# Fine-Tuning Transformers with Hugging Face
In this notebook, we delve deeper into the Hugging Face ecosystem by exploring one of the most crucial tasks: fine-tuning pre-trained models on custom datasets.

## Introduction
Fine-tuning is the process of taking a pre-trained model (a model trained on a large dataset) and refining it on a smaller, specific dataset. This enables us to leverage the power of large-scale models like BERT or GPT-2 for our specific tasks without training from scratch.



In [None]:
# Setting Up
# Ensure you have the required libraries installed:
!pip install transformers
!pip install datasets
!pip install torch
!pip install accelerate -U

## Loading a Dataset
For this demonstration, we'll use the imdb dataset.
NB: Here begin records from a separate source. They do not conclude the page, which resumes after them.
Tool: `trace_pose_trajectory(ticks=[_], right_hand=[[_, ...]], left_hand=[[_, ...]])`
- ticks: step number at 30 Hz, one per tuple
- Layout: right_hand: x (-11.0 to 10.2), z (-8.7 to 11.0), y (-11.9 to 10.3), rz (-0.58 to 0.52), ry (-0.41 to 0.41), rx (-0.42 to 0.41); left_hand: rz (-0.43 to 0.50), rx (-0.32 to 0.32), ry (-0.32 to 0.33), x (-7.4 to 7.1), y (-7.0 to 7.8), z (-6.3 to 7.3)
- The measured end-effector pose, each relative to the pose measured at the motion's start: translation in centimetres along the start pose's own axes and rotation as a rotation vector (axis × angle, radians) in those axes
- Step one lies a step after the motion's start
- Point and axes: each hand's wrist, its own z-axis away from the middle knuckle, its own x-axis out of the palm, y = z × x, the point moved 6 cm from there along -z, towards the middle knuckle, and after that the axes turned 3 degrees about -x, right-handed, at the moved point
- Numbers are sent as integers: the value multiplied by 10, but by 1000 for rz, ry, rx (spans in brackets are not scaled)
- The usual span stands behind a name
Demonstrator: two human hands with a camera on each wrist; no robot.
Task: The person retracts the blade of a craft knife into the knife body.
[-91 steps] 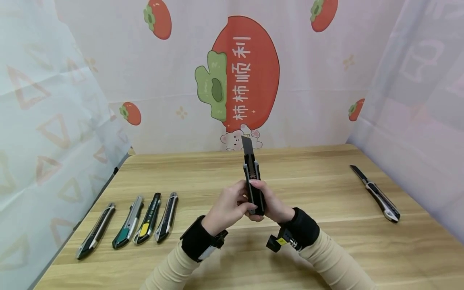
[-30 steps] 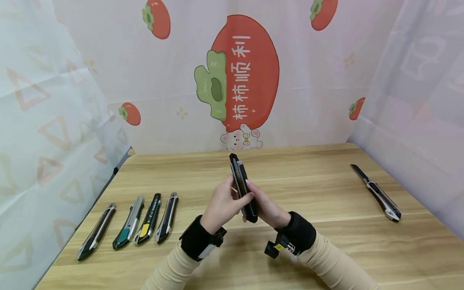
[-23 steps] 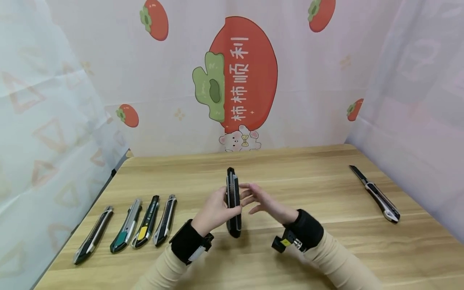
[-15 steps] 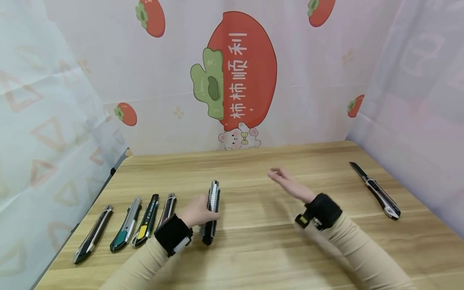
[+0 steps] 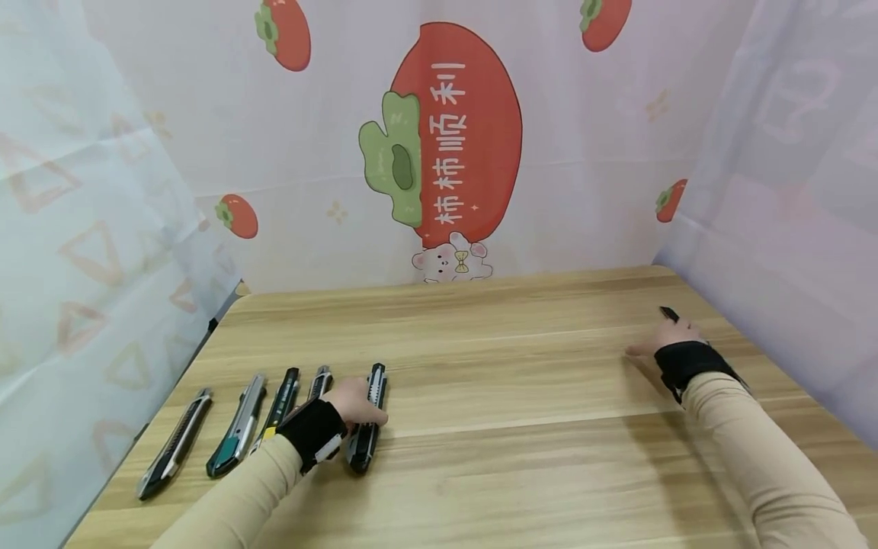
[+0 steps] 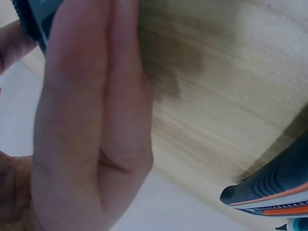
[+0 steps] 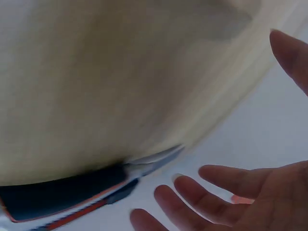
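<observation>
In the head view my left hand grips a black-and-grey box cutter, blade drawn in, at the right end of a row of cutters. The left wrist view shows fingers along that cutter, only a corner of it visible. Over at the table's right side, my right hand hovers above another box cutter whose dark blade sticks out; the hand hides most of it. From the right wrist, spread fingers appear beside this cutter, apart from it.
Left of my left hand lie a grey-black cutter, a dark green one with a yellow slider, a silver-and-green one and another grey-black one. A printed curtain stands behind the wooden table.
The cutter's blade, extended earlier, was drawn in. My right hand let go and moved right to the other cutter. My left hand carried its cutter left and down beside the row.
</observation>
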Motion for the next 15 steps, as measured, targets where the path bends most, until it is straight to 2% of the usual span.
trace_pose_trajectory(ticks=[4, 7, 11, 15], right_hand=[[10, 2, 12, -46, -125, 52], [11, 0, 17, -86, -163, 98], [7, 0, 13, -27, -167, 86], [-5, 11, 7, 40, -111, 20]], left_hand=[[-16, -16, -4, -1, -3, 0], [-12, -19, -2, -2, -4, 0], [7, -14, -1, -2, -4, 2], [13, -16, -12, -1, -5, 3]])
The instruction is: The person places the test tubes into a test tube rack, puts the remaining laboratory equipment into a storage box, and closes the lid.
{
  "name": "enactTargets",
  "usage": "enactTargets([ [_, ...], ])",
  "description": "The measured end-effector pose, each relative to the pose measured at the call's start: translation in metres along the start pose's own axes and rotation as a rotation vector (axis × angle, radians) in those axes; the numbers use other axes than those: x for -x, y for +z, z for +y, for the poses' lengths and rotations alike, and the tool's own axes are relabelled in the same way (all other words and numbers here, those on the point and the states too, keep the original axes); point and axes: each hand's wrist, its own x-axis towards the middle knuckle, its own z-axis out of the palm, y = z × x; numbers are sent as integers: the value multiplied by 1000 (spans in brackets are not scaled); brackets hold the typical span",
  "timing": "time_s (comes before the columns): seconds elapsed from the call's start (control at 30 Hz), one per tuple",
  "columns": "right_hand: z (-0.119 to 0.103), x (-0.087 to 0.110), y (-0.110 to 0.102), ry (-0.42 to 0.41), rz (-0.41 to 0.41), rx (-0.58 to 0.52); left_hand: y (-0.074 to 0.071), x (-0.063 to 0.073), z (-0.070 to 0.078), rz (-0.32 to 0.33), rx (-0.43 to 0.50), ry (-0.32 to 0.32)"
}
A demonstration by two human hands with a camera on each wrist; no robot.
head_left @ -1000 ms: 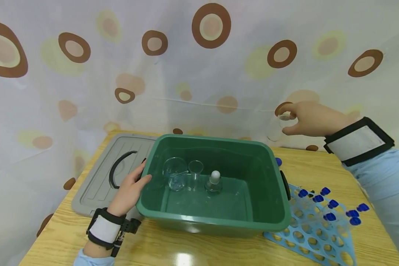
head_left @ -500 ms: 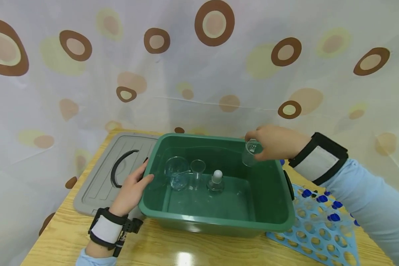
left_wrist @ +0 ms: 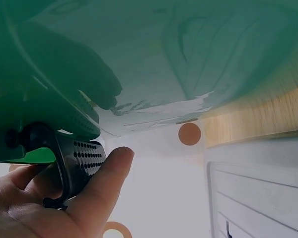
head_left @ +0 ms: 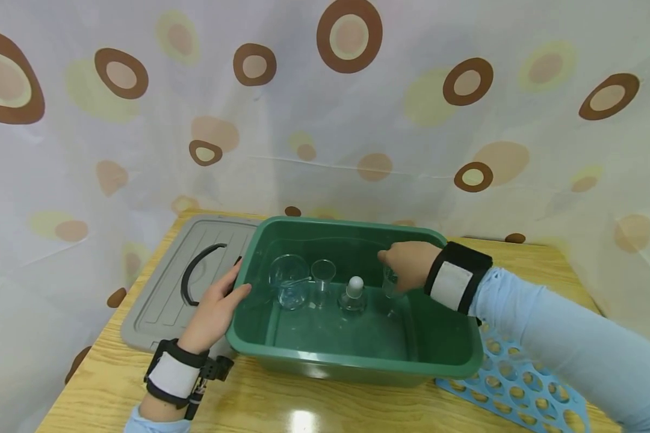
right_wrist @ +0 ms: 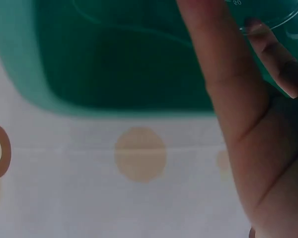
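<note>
My left hand (head_left: 208, 316) grips the left rim of a green plastic tub (head_left: 357, 356), thumb over the edge. In the left wrist view, its fingers (left_wrist: 102, 193) lie around the tub's black handle (left_wrist: 69, 161). Inside the tub, my right hand (head_left: 408, 264) holds a clear glass beaker (head_left: 390, 284) near the right back; printed marks show by its rim (right_wrist: 280, 24) in the right wrist view. Left of the beaker stand a small spirit lamp (head_left: 353, 296) with a white cap, a flared clear glass (head_left: 322, 276) and a rounded clear glass vessel (head_left: 292, 288) with a thin rod across it.
A grey lid (head_left: 157, 294) with a black handle lies left of the tub on the wooden table (head_left: 260, 403). Right of the tub is a light blue rack (head_left: 514, 391) with round holes, partly behind my right sleeve. A patterned cloth (head_left: 325, 150) hangs behind.
My right hand has brought the beaker from the right, above the table, over the tub's rim and down inside. The left hand keeps its place on the rim.
</note>
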Motion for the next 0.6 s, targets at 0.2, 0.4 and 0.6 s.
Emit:
enactTargets([
  [0.2,-6,-22,20,61,-115,22,1,-1,-1,-2,15,9],
  [0.4,-12,-39,26,66,-178,45,0,-1,-4,-3,30,13],
  [0.6,-14,-48,28,75,-208,37,-1,-2,-6,6,25,19],
])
However, the process we'll follow is applicable to any dataset.

In [None]:
from datasets import load_dataset

imdb = load_dataset("imdb")
print(imdb['train'][0:5])

## Preprocessing the Data
Before fine-tuning, we need to preprocess our data into a format suitable for the model:

In [None]:
from transformers import BertTokenizer

tokenizer = BertTokenizer.from_pretrained("bert-base-uncased")

def encode(examples):
    return tokenizer(examples['text'], truncation=True, padding='max_length', max_length=256)

encoded_imdb = imdb.map(encode, batched=True)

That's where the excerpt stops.